Colombia volvió a estremecerse. En un segundo revivimos los más horrorosos recuerdos de hace 35 años. Y no fue el terremoto que sacudió medio país, que terminó convertido en burlas en redes por las fotos que se compartieron, olvidando completamente a los damnificados. Tampoco por otro escándalo político, de los que ya ni sorprenden, sino por un atentado contra la vida de un precandidato presidencial. Las imágenes recorrieron las redes como fuego: el estruendo, el desconcierto, la sangre. Imágenes sin respeto, que llevaron a desinformar con las teorías y discursos de odio propios de estos medios. Mientras algunos se dedican a hacer hipótesis y esparcir el sinsentido, lo cierto es que el país está enfermo. ¡Gravemente enfermo!
Esta enfermedad, que todos conocemos, se llama violencia. No solo la que se dispara con armas, sino que pasa por esa otra realidad que se cuela entre la indiferencia, el desprecio y las agresiones digitales: el irrespeto al otro, en cualquiera de sus dimensiones, causal, incluso, de que normalicemos cualquier tipo de violencia que podamos ejercer. Me refiero también a esa violencia del “usted no sabe quién soy yo”, al tono altanero para tratar al mesero que se demora, al cocinero al que le devuelven el plato sin mirarlo a los ojos, al proveedor que no recibe pago ni explicación.
Es esa forma de desprecio disfrazada de exigencia que normalizamos en restaurantes, oficinas, reuniones familiares o redes, como si el tener el poder de pedir algo nos diera también el derecho de descalificar y, muchas veces, humillar a quien hace su trabajo. Colombia es hoy un país donde los que más aportan al bienestar cotidiano, los que siembran, cocinan, lavan, sirven, cuidan: los que realmente le ponen el corazón a su trabajo, son los más ignorados y, en muchos casos, maltratados. Lo vemos a diario: comensales que suben el tono porque su café llegó tibio, jefes que tratan a los empleados como si les estuvieran haciendo un favor. ¿Qué hacemos el resto? Nos reímos, miramos el celular, bajamos la cabeza. Nos volvimos permisivos. Cómplices del cinismo.

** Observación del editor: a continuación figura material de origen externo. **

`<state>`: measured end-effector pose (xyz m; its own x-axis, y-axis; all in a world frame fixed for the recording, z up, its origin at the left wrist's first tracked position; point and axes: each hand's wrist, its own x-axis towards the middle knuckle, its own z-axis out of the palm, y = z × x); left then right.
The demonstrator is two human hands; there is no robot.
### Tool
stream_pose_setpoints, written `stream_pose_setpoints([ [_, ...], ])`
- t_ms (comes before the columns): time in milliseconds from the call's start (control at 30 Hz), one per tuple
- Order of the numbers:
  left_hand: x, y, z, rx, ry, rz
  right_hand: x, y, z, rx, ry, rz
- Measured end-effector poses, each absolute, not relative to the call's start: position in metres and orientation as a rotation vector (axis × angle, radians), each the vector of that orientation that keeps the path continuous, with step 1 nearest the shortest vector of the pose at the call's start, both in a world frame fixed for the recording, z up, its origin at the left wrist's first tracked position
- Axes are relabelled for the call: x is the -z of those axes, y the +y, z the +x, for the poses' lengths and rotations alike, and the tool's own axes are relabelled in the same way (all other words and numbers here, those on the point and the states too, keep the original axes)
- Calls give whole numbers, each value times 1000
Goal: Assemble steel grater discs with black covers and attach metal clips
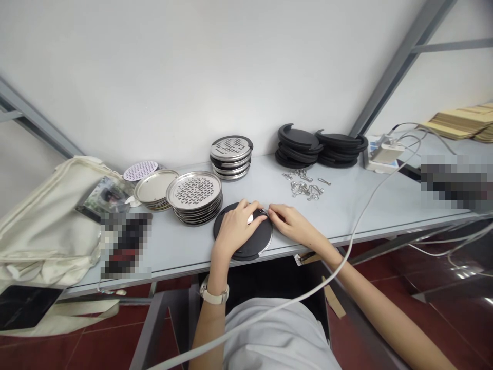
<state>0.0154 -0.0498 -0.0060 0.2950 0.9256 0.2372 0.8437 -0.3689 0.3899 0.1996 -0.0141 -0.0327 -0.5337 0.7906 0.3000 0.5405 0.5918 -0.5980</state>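
A round black disc with a metal rim (246, 244) lies at the near edge of the grey table (377, 205). My left hand (235, 227) rests on top of the disc, fingers curled and pressing it down. My right hand (289, 222) pinches a small metal clip (263, 211) at the disc's far right rim, fingertips of both hands almost meeting there. A loose pile of metal clips (306, 186) lies just beyond my right hand.
Stacks of perforated metal plates (195, 195), plain metal plates (154, 188), assembled discs (231, 155) and black rings (298, 145) (339, 148) line the wall side. A cream bag (50, 226) sits left; a white cable (362, 216) crosses right; cardboard sheets (462, 121) far right.
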Motion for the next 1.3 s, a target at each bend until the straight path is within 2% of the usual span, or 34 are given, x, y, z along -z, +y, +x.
stream_pose_setpoints([
  [1300, 6, -50, 15, -638, 1633, 2348, 29, -17, 199, -665, -2187, -1084],
])
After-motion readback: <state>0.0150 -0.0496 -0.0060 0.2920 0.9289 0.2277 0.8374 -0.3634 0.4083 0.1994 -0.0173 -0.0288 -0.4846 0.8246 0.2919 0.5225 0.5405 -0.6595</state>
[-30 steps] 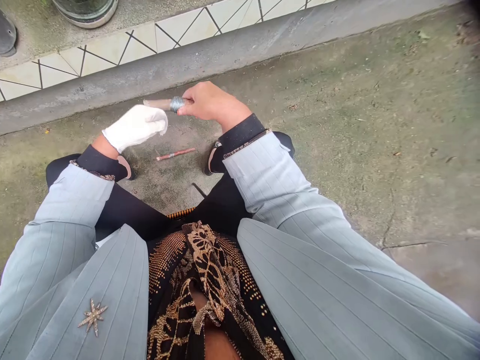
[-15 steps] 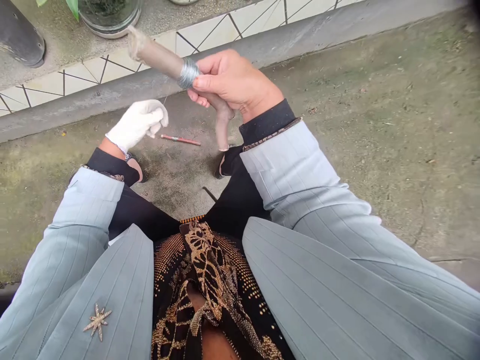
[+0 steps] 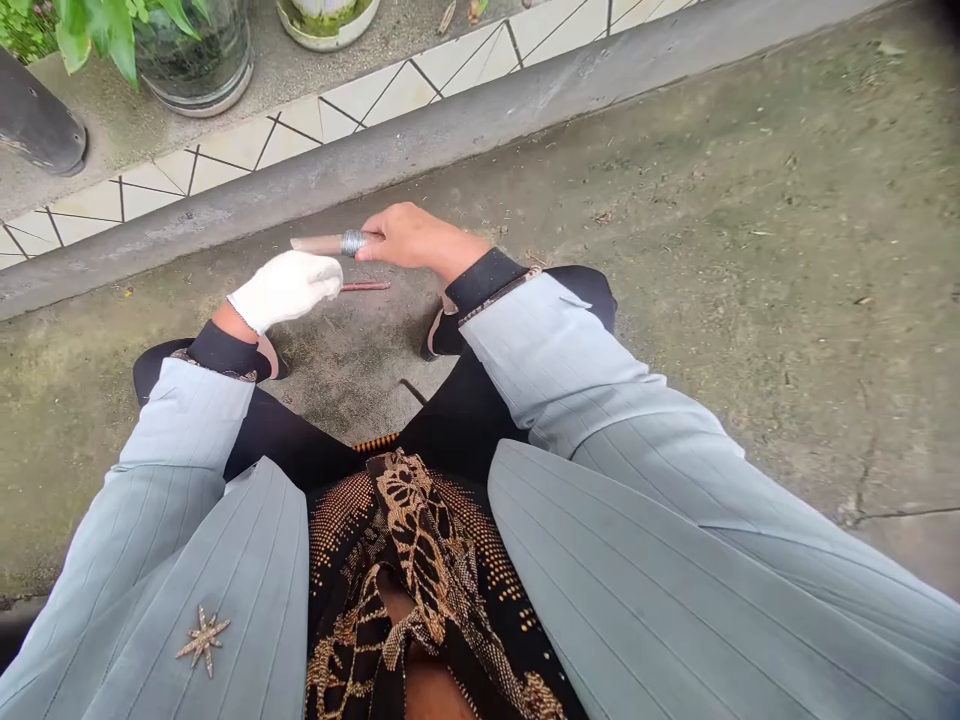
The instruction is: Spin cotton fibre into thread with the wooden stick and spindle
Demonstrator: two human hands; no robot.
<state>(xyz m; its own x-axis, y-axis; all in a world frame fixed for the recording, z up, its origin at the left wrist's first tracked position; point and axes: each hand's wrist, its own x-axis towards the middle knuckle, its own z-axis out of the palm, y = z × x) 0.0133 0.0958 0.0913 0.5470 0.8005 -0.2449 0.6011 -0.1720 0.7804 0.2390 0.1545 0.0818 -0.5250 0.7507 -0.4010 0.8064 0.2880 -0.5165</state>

Cinismo, palabra que, aunque fuerte, se queda corta, porque no es solo desprecio, sino el descaro con que se invalidan los problemas ajenos. Está quien se burla del emprendedor que cierra su proyecto por la economía, haciendo las cosas bien al no darle la coima al que la exige; el que minimiza el dolor de una madre que no puede alimentar a sus hijos en medio de la tragedia que deja el terremoto; el que se indigna más por un meme que por la vida humana. Eso también es violencia.
Tal vez por eso llevamos todo, incluso los atentados, al terreno de las teorías del absurdo, los discursos deshilados y muestras de barbarie propias de esta enfermedad. Nos acostumbramos a ver al otro como un obstáculo, no como un prójimo. Dejamos de respetar incluso al que nos da de comer, nos cuida y nos comparte su trabajo. ¿Vieron cómo quedó Paratebueno el domingo, después del temblor? Vi un alcalde que pedía poner en el radar la tragedia de una comunidad campesina que lo perdió todo en unos pocos segundos. No vi campañas masivas en redes, ni oí a nadie liderando la consecución de carpas, cobijas o comida. Nada, simplemente paso a ser una estadística más de un fenómeno natural.
En un país donde muchos aún comen gracias a la solidaridad la olla comunitaria o por la entrega silenciosa de miles de trabajadores del campo, despreciar al que sirve es otra forma de perder la humanidad. Perdemos de vista no solo a nuestros campesinos, sino que normalizamos obviar a nuestros emprendedores, a quienes nos apoyan en diferentes servicios y hasta a quienes nos representan.
¿Qué tiene que ver esto con lo ocurrido esta semana? Todo, porque la violencia no empieza con una bala: empieza con una mirada altiva, una burla, un silencio cómplice o un mensaje mentiroso. Si no somos capaces de defender el respeto en lo cotidiano, en la cocina o en la calle, ¿cómo vamos a defender la vida cuando esté realmente en riesgo? ¿Cómo se custodia la zozobra?
Hay que volver a lo básico: saludar, agradecer, respetar, mirar a los ojos al que sirve. Reconocer la dignidad en cada oficio y no permitir que el cinismo sea el lenguaje común de Colombia. Si no somos capaces de respetar al que nos da el almuerzo, mucho menos vamos a respetar la democracia, la vida o la esperanza de vivir en paz.
Último hervor: Al cierre de esta columna seguía esperando un milagro para la familia Turbay Tarazona. Mi abuela decía: Colombia es el país del Sagrado Corazón, donde lo absurdo parece real y lo imposible se hace posible. Sagrado Corazón de Jesús, en vos confío.